Angry, seventeen-year-old Iraqi war refugee Mirriam Yohanna hates her new life in Killeen, Texas, where the main attraction is a military base, populated with spoiled army brats like Caleb Miller.
Caleb has much to be angry about too, including Mirriam who turns him down flat in front of everyone. Eager for retribution, Caleb agrees to a dare that will see him take Mirriam to the prom and regain his pride.
But their relationship soon moves beyond high school antics. Mirriam and Caleb are bound together by more than location, and as they are forced to work closely together on a school assignment, they start to uncover an explosive story that has the potential to ruin lives — and both of their futures. One single truth changes everything and strengthens their bond.

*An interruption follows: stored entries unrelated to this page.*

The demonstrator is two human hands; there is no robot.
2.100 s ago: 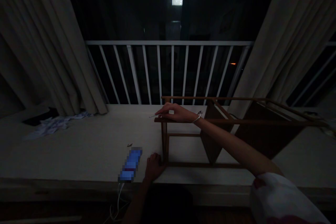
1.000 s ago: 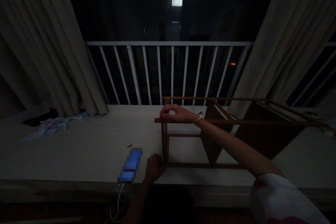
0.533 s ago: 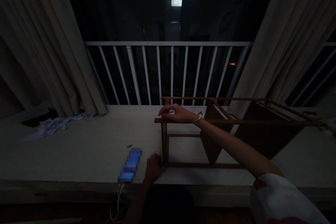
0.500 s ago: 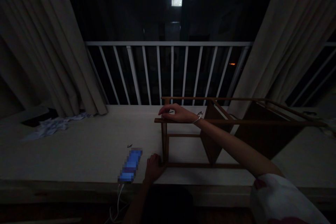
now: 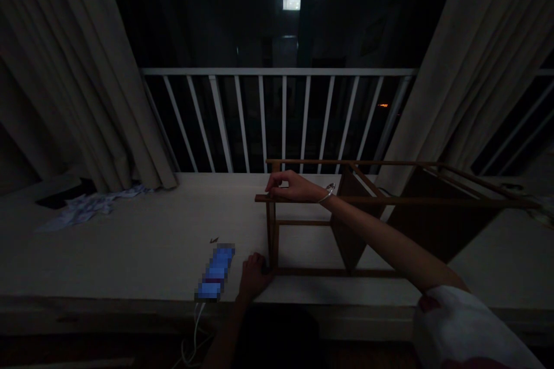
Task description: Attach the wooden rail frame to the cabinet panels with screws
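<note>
A thin wooden frame with dark panels lies on its side on a pale surface. My right hand, a bracelet on its wrist, rests on the frame's upper left corner. Its fingers are pinched closed around a small thin tool that barely shows in the dark. My left hand is curled closed against the frame's lower left corner, at the foot of the upright post.
A lit phone with a white cable lies just left of my left hand; a tiny dark piece sits beyond it. Crumpled paper lies far left. Curtains and a white railing stand behind.
My right hand's fingers, stretched flat with a thin tool tip poking out left, have curled into a pinch at the frame's top corner. The left hand and the frame have not moved.
</note>
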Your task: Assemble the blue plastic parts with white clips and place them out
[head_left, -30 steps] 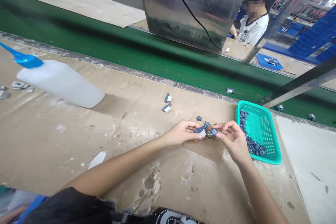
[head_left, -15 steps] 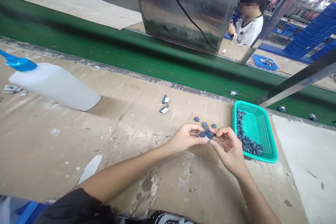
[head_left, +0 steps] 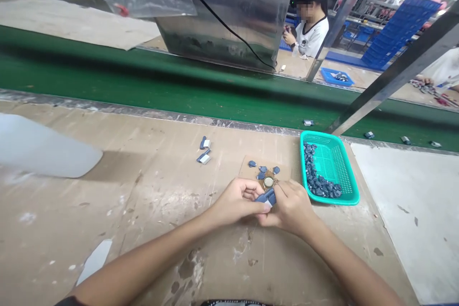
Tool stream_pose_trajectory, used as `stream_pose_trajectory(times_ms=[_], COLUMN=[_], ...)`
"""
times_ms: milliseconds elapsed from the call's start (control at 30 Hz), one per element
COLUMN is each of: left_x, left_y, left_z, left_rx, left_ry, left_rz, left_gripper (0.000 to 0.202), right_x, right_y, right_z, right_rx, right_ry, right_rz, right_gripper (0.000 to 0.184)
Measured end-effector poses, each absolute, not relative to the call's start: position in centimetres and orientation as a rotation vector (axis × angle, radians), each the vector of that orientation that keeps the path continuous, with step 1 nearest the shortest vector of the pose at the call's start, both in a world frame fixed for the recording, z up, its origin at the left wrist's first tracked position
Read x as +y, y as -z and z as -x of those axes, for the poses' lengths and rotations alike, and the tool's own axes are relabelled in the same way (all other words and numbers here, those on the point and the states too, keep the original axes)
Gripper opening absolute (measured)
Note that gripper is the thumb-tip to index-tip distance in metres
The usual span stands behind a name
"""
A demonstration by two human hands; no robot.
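Between my two hands is a small dark blue and white plastic part [head_left: 266, 198]. My left hand [head_left: 239, 202] pinches it from the left, thumb along its near side. On the other end, the fingers of my right hand [head_left: 292, 204] are closed and partly cover it. Just beyond my fingers, several small dark blue pieces [head_left: 263, 169] and a round, gold-rimmed piece [head_left: 268, 181] lie on a cardboard square [head_left: 247, 168]. Farther left, two blue and white parts [head_left: 204, 157] rest on the table.
A green perforated basket [head_left: 353, 184] holding many dark blue pieces stands to the right. Behind the table runs a green conveyor belt [head_left: 143, 86] carrying several small parts. A white bottle [head_left: 46, 148] lies at left. A metal post [head_left: 380, 88] slants upward; a co-worker [head_left: 311, 28] sits beyond.
The view has shifted, and most things now appear farther left. My right hand has closed in around the part. The gold-rimmed piece on the cardboard now shows.
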State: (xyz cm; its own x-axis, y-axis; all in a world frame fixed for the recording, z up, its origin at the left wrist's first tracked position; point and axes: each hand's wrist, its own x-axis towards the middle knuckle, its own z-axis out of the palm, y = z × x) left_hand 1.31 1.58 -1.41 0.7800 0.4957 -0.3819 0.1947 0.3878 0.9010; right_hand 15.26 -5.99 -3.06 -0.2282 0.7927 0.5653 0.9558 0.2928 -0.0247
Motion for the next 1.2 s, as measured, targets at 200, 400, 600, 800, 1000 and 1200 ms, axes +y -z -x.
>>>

When Mirriam's family discovers their relationship, they decide it's time to arrange her marriage to a proper Iraqi man. Caleb must convince Mirriam that he is in it for forever — or risk losing her for good.
*I received a free ARC of A Missing Peace from Harlequin via Netgalley in exchange of an honest review*
A Missing Peace is a brilliant YA novel, about an Iraqi girl and an American boy, they have both been scarred by the war in Iraq, Mirriam’s dad was killed there when he tried to save a man. Caleb’s dad was killed there as well, and Caleb had always thought it happened in an attack and that enemy fire killed him. The way Caleb and Mirriam really can’t stand each other in the beginning, each thinking the other represents everything they hate is so well done!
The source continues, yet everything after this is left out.